There’s no code to write for this part, but you should read through this
file in its entirety. This file defines a *module signature*, also known
as an *interface*, for the `'a set`

abstract data type. The
word “abstract” means that we can define a set in terms of its behavior and
mathematical properties, rather than its concrete implementation—as we’ll see
later on, lists, binary search trees, and many other structures (even
functions!) can be used to represent sets.

You should familiarize yourself with the definitions and values in this module before moving on to setTest.ml. (Remember, understand the problem! We’ve written the interface for you.)

It might be helpful to keep this file open in an Eclispse tab or separate
window while you work on the rest of the assignment. Remember, *do not*
modify this file.

This file introduces a reuseable module that can be used to test other
modules which conform to the `SET`

interface defined in
setInterface.ml. Because we will be implementing `SET`

in two
different ways, we can save some work by writing test cases against the
interface (since the two implementations have that in common).

You should make sure to *thoroughly* test all of the values defined
in setInterface.ml. Your TAs will be manually grading the completeness of your
test coverage in Problem 5. Finish writing your tests before moving on to the
next file!

Problem 6 is the first concrete implementation of the `SET`

interface. It defines a module *structure* that conforms to
`SET`

, and so it must contain all of the functions defined in the
interface.

Inside this module, we tell the OCaml compiler that a `'a set`

is
actually a `'a list`

, and so they are equivalent for purposes of the
implementation. However, because the external interface doesn’t specify what a
`'a set`

actually is, the fact that it’s a list is not made
available to users outside the `OLSet`

module. (That’s why you had
to write test cases using only the `SET`

interface.)

In addition to just implementing the interface, you will be responsible two
representation *invariants* about the lists in the function.

- The lists must be sorted in ascending order.
- The lists may not contain duplicate elements.

If you have a value of type `'a set`

, you can assume it conforms
to these invariants. Note that an arbitrary `'a list`

may not. These
invariants make particular functions easier to implement, while some have to be
a bit more careful about ensuring that all the `'a set`

s you create
conform to the invariants.

Part of your grade for this part will be based on how well you maintain and leverage the invariants in your implementation. We will be automatically testing this. Note that some functions, while technically correct, are not the most optimal implementations given your invariants. Think carefully about your inputs and outputs!

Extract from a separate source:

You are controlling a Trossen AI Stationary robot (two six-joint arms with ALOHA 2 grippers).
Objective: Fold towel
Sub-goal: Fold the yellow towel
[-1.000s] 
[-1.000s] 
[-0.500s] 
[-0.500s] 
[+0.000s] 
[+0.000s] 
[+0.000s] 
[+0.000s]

You can define as many helper functions as you want in your
solutions to these problems, but don't edit the `SET` interface or any of
the `mli` files! Our tester relies on the interface we’ve given you. If you
change it, your code may not be gradeable.

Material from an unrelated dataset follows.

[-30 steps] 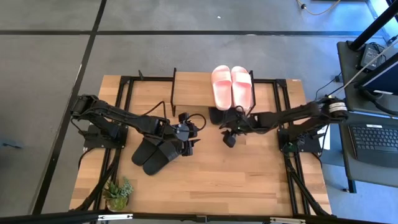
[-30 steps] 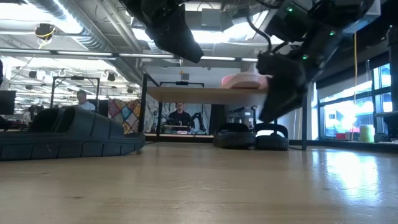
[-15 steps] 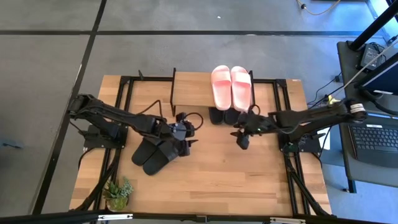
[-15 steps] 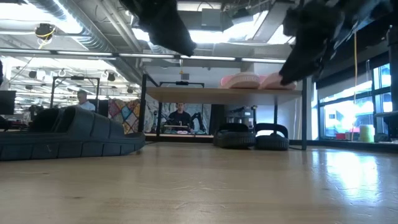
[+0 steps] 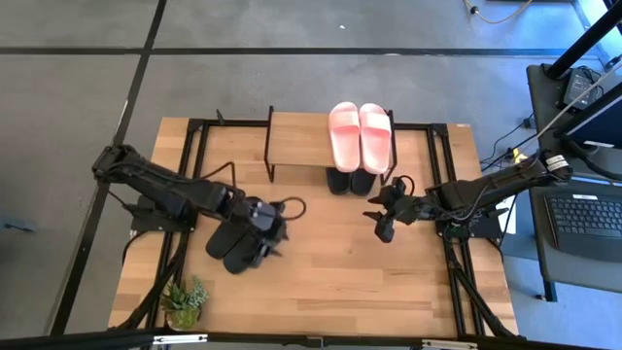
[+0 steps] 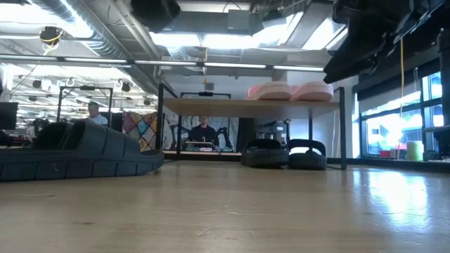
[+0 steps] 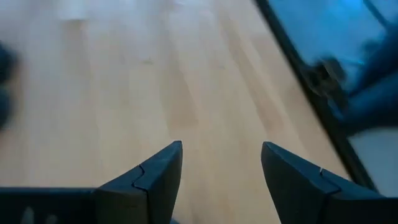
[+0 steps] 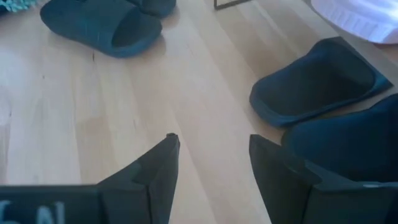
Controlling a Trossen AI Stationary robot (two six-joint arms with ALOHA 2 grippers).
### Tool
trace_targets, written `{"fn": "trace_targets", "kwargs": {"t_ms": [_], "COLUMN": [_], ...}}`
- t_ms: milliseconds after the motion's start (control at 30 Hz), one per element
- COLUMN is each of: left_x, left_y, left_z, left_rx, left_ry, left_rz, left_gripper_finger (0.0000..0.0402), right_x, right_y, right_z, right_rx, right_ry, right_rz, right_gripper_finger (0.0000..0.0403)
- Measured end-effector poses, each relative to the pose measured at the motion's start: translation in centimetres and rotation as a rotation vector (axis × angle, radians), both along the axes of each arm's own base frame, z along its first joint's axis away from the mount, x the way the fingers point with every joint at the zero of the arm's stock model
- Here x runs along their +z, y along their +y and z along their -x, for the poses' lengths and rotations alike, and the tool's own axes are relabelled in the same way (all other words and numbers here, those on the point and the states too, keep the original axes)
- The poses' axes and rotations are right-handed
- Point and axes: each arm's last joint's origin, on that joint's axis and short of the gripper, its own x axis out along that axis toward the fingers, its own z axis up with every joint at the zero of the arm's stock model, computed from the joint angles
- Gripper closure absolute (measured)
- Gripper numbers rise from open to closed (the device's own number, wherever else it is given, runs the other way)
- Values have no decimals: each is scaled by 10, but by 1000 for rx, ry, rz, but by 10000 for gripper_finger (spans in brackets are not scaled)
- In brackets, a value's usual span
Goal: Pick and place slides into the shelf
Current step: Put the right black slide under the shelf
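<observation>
**Two black slides left on the table, both grippers empty**

The pale pink pair of moulded foam slides (image 5: 362, 135) lies side by side on the light wooden top board of the low black-framed shelf (image 5: 297, 139). One matte black pair of wide-strap slides (image 5: 350, 181) sits tucked under that board, at its right end. The last matte black pair (image 5: 231, 243) lies loose on the wooden tabletop (image 5: 330, 282), in front of the shelf and off to the left.

The left gripper (image 5: 268, 237) hangs just beside that loose pair, on its right; its wrist view shows the two dark fingers (image 7: 155, 177) spread apart with only bare wood between them. The right gripper (image 5: 383, 222) sits out over the table, in front of the shelved black pair, fingers also spread and holding nothing.

The step in hand looks like picking up one of the loose slides with the left arm. A good grasp would probably straddle the wide strap or pinch the sole edge squarely, since the smooth, rounded foam may twist or slip out of a shallow bite. The material looks soft and light, so a firm close should deform it slightly rather than damage it. Lift clear before carrying it to the free left bay under the board.
</observation>
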Motion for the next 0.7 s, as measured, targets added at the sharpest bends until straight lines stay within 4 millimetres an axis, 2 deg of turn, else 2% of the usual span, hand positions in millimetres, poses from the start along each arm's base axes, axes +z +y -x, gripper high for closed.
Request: {"fn": "trace_targets", "kwargs": {"t_ms": [100, 200, 300, 400, 700], "left_x": [-5, -13, -21, -27, -64], "left_y": [-13, -26, -38, -46, -62], "left_z": [10, 26, 38, 40, 29], "left_rx": [-85, -143, -120, -60, -73], "left_ry": [51, 131, 168, 140, 285], "left_rz": [-72, -239, -444, -624, -627], "left_gripper_finger": [192, 192, 192, 192, 192], "right_x": [-1, -2, -2, -2, -1], "right_y": [0, 0, 0, -2, -3], "right_z": [1, 2, 2, 2, 2], "right_rx": [0, 0, -1, -36, -54], "right_ry": [8, 23, 29, 19, 12], "right_rz": [2, 7, 10, 42, 60], "right_gripper_finger": [207, 207, 207, 207, 207]}}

This is another implementation of the `SET`

interface, but
instead of lists, we will use binary search trees as the backing data
structure. Remember to pay attention to the BST invariants and maximize code
reuse where possible.

This file explores using set data structures to solve a practical problem—how many SAT words show up in a body of text?

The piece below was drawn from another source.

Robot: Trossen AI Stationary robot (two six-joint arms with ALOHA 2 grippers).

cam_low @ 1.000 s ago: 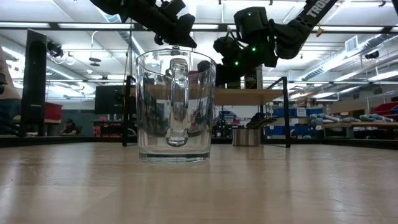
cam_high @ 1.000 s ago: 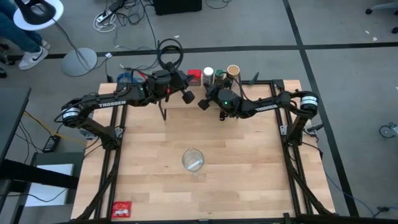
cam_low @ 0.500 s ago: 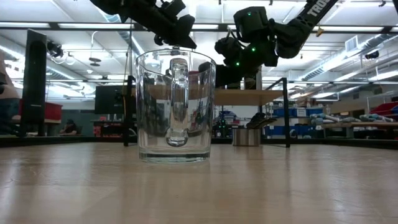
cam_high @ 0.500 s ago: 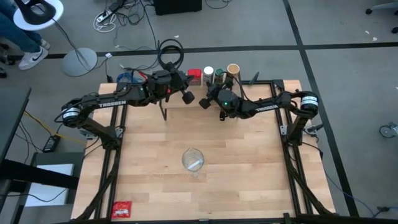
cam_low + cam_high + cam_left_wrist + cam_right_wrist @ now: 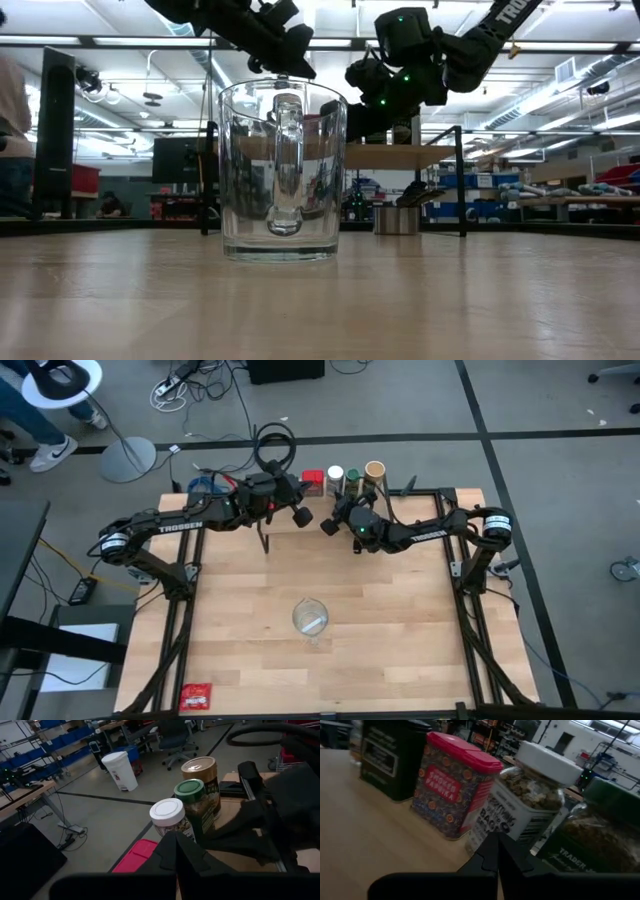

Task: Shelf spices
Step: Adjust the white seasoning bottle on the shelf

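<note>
right gripper [image 5: 329,526] nudged toward shelf [image 5: 400,155] | both closed, empty | glass mug [image 5: 283,170] mid-table | person, maybe, left [image 5: 12,130]

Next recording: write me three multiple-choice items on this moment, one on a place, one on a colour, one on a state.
1. Where does the glass mug stand?
A. mid-table
B. on the shelf
C. on the floor

2. What colour is the lid of the jar beside the red tin?
A. blue
B. white
C. black

3. How are the right gripper's fingers?
A. wide open
B. holding a jar
C. shut, empty

Key: 1 A, the high view shows it alone mid-table; 2 B, white lid in both wrist views; 3 C, fingers meet with nothing between.
</note>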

There are 100 total points, broken down as follows:

- Problem 1 (Generics): 8
- Problem 2 (Higher-order functions): 12
- Problem 3 (Trees): 12
- Problem 4 (BSTs): 8
- Problem 5 (Testing sets): 5 (manually graded)
- Problem 6 (Lists as sets): 15
- Problem 7 (BSTs as sets): 15
- Problem 8 (Vocab): 15
- Kudos Problem (Frequency Table): n/a
- Invariants: 5 (manually graded)
- Coding style: 5 (manually graded)

As with Homework 2, we will be manually grading a portion of your homework. You will get a maximum of 85 points when you submit.

For this assignment, you may submit without penalty up to **3**
times. Each additional (on time) submission costs you 5 points.